When it comes to running a successful business, having a well-planned operations strategy is essential. This strategy should be based on the company's overall mission and core business processes, such as production, supply chain, and logistics. It should also focus on reducing process costs and improving the profits of the entire company. An operations strategy requires an eagle's eye view of the company as a whole.
It should consider multiple factors that must be taken into account together, such as technology, operations, distribution, marketing, and organizational skills or capacities. This strategy should also reflect and support the corporate strategy in order to ensure the delivery of quality goods and services that keep customers satisfied and moving towards the company's overall mission. A great example of an effective operations strategy is Dell's just-in-time (JIT) strategy. This allowed them to operate with the lowest inventory level in the industry.

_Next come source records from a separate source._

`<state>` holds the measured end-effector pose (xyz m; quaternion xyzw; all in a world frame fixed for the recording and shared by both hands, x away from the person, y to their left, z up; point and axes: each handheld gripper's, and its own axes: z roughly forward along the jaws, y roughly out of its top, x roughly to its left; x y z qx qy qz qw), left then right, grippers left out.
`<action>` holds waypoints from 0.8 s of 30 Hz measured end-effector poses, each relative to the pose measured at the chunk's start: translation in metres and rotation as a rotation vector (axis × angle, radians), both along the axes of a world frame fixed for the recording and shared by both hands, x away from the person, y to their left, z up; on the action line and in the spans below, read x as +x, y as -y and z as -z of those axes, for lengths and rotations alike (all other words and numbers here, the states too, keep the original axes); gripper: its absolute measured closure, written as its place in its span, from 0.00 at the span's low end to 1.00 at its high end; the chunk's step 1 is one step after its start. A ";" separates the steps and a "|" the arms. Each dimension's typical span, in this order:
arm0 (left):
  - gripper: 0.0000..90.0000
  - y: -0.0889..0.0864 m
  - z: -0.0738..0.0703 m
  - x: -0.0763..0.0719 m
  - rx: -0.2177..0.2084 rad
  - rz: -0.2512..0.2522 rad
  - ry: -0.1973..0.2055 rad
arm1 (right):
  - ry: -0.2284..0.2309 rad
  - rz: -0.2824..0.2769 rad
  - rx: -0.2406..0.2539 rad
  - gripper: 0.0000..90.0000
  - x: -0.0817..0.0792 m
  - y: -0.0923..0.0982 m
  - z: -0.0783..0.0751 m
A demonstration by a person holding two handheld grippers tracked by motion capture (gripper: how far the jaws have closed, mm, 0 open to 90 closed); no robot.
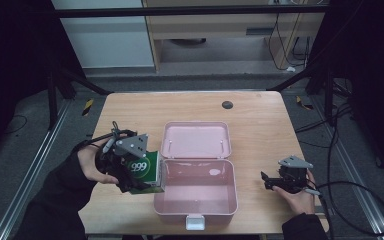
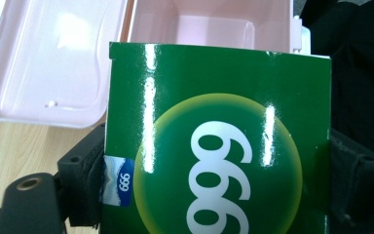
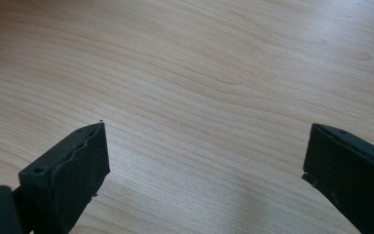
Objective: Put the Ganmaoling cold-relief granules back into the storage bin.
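A green carton marked "999" (image 1: 147, 171) hangs just left of the open pink box (image 1: 196, 194), with my left gripper (image 1: 130, 172) shut on it. In the left gripper view the green carton (image 2: 214, 141) sits between both black jaws, and the pink box (image 2: 209, 24) lies beyond it with its lid (image 2: 48, 58) folded back. My right gripper (image 1: 272, 181) rests low over the table to the right of the box, jaws wide apart. In the right gripper view the right gripper (image 3: 204, 151) is open over bare wood (image 3: 199, 73).
The pink box's lid (image 1: 196, 139) lies flat behind its tray, and a white latch (image 1: 195, 221) sticks out at the table's front edge. A dark round spot (image 1: 227, 104) marks the far table top. Cables (image 1: 360, 200) trail off the right side.
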<state>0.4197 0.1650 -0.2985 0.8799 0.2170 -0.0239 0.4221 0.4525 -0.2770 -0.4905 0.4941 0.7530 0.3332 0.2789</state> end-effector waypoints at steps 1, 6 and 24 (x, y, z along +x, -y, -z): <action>0.16 0.002 0.000 0.001 0.012 0.016 0.007 | 0.003 -0.002 -0.003 0.04 0.000 0.000 0.000; 0.16 0.009 -0.002 0.002 0.042 0.065 0.028 | 0.001 0.000 -0.002 0.04 0.000 0.000 0.000; 0.16 0.046 0.002 0.006 0.078 0.168 0.055 | 0.004 -0.003 -0.003 0.04 0.000 0.000 0.000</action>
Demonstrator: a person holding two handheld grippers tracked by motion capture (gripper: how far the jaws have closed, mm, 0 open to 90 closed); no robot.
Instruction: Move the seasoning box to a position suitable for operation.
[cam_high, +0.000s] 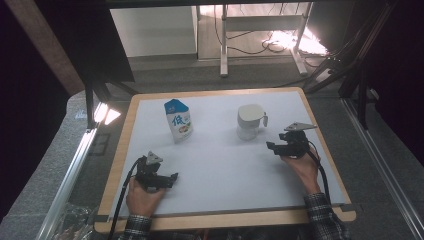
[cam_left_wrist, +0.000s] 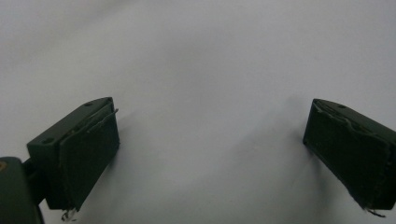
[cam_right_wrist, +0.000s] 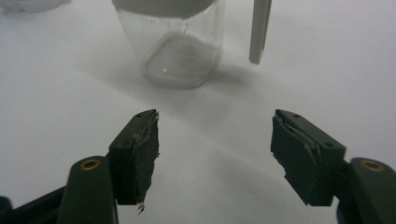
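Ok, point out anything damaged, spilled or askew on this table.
Nothing spilled: the milk carton and the clear jug stand upright. The one oddity is the right tongs: their pads look frayed and ragged at the edges.

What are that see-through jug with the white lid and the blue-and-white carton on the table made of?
The jug looks like clear plastic, possibly glass: the table shows through its glossy wall and base. Its lid and handle look like matte white plastic. The carton seems to be printed, coated paperboard: it has a folded gable top, sharp creases and a slight sheen.
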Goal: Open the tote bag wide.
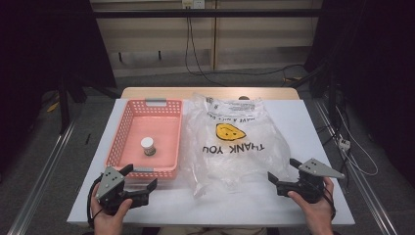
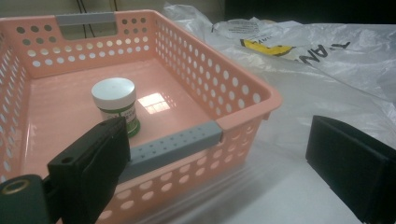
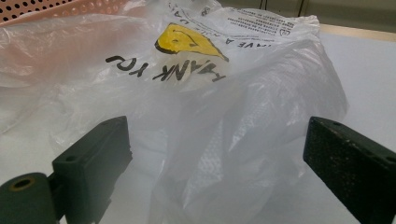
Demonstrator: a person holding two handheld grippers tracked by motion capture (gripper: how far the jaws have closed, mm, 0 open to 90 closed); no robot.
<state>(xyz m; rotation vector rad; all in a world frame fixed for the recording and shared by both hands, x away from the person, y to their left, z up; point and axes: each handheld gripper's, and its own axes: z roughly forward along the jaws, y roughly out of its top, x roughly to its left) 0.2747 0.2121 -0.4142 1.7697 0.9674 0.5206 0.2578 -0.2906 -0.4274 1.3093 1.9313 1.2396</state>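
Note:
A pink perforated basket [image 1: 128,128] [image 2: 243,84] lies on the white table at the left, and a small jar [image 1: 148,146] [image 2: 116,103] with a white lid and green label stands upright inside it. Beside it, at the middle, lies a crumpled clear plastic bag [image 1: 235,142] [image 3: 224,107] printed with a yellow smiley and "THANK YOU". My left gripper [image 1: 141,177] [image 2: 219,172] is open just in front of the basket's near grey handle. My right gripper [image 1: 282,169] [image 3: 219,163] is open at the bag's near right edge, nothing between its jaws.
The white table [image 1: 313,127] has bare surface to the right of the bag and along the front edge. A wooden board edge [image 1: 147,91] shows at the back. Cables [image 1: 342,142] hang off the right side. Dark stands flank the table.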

Other strategies may include using superior capacity to transform material or information quickly, mastering new technologies and bringing processes online, or quickly designing and introducing new products. In order to create an effective operations strategy, there are several steps that must be taken. First, it is important to identify the key success factors (KSFs) that are related to technology, operations, distribution, marketing, or certain organizational skills or capacities. Then, it is necessary to analyze the current situation in order to identify any areas that need improvement.
After this analysis is complete, it is time to develop a plan for implementing the operations strategy. Once the plan has been developed, it is important to monitor its progress and make any necessary adjustments along the way. Finally, it is essential to evaluate the results of the operations strategy in order to determine whether or not it was successful in achieving its goals.